Mi madre dice que me deja preparado un cazolón de estofado de carne. El tren llega a las cinco y media de la tarde. Pero por si hay un desmayo o algo tengo preparado un cazolón de estofado de carne y una tortilla de patatas. No tendré a la banda de música esperando. Vilches, Jaén, cinco y media de la tarde. Bajas del tren y el suelo de la estación arde. La estación. Noches jugando a la lata en la estación, Horas y horas jugando a miles de cosas. Durante muchos años pensé que no merecía ir al pueblo porque ya no podía jugar. Me había hecho mayor y esas cosas de salir con las pandillas de amigos a... a hacer el teenager, no me hacían gracia. Yo quería volver atrás, seguir jugando a la lata, a fútbol, a los montones en la renfe. La socialización. Ese problema. Luego lo he ido salvando todo como he podido, de manera bastante precaria a ojos de cualquiera que tenga... ojos. Me gustaba ir al pueblo, no me gustaba ir al pueblo. Ahora me gusta ir, aunque tenga una edad en la que debería ir con hijos, con pareja, etc., y hacer cosas que hace la gente con edad. Pero no. El plan sigue siendo el mismo que hace 10 o 20 años. Salir, hablar, unas risas, la orquesta, cerveza, cerveza, cerveza, hablar, hablar, hablar. Habla, habla, habla. Habla, habla, habla. Ya empezamos otra vez.

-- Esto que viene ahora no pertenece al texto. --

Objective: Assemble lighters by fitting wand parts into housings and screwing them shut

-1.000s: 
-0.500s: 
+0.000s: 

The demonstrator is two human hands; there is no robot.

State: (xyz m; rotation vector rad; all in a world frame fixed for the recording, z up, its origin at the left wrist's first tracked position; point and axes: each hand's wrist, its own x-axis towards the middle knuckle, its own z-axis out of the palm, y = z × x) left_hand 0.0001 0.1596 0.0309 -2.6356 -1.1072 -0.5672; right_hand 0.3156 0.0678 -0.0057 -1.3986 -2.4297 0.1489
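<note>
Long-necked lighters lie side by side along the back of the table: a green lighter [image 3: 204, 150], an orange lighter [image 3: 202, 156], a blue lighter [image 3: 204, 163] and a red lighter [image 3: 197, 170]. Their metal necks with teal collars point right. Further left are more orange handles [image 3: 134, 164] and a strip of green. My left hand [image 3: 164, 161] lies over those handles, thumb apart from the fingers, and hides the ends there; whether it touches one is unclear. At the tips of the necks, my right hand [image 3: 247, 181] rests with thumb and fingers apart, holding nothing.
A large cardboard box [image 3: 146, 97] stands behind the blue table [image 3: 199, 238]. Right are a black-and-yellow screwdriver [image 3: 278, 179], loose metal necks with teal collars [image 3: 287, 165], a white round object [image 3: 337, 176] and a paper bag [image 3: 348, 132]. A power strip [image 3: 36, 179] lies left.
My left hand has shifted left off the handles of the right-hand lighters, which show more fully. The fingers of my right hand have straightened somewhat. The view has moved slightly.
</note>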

https://www.youtube.com/watch?v=n_mN_Zi7xiA

Y no me gustaría despedirme de todos ustedes sin recordarles que el amor es un sentimiento que tengo dentro del corazón. Este año, en el pueblo, me quemaré, habrá días que serán mejores, otros días que serán peores, unos días en los que me acordaré de ustedes, otros días en los que me acordaré. Los días en el pueblo cuando a uno no le gustaría estar en el lugar en el que está. Pero no puede ser. Cada uno tiene que estar donde tiene que estar. En el pueblo me acuerdo de todo. Porque en el pueblo no funciona eso del poema de Borges del Amenazado, no funciona. Eso no es. Y habrá hamburguesillas en el ginés, habrá jarritas fresquitas en el Rafi, habrá cerveza fresquita en la plaza, y fiesta de la espuma y estar hablando hasta las dos mil quinientas y todo será como siempre. Pero no es como siempre. Y habrá que llevarlo con humor. Y no te has afeitado. Y vaya barbas. Y estás más delgado. Y entonces qué. Entonces qué. Todavía no le he dicho nada a Pepa de que voy mañana, Igual a Pepa ya le importa un pepe que vaya o no. Le voy a decir algo.
https://www.youtube.com/watch?v=RqpKDkVzlqU

Y eso. Que felices vacaciones. Si nos vemos por el pueblo, saludar. Me voy a acordar cada santo día de vosotros.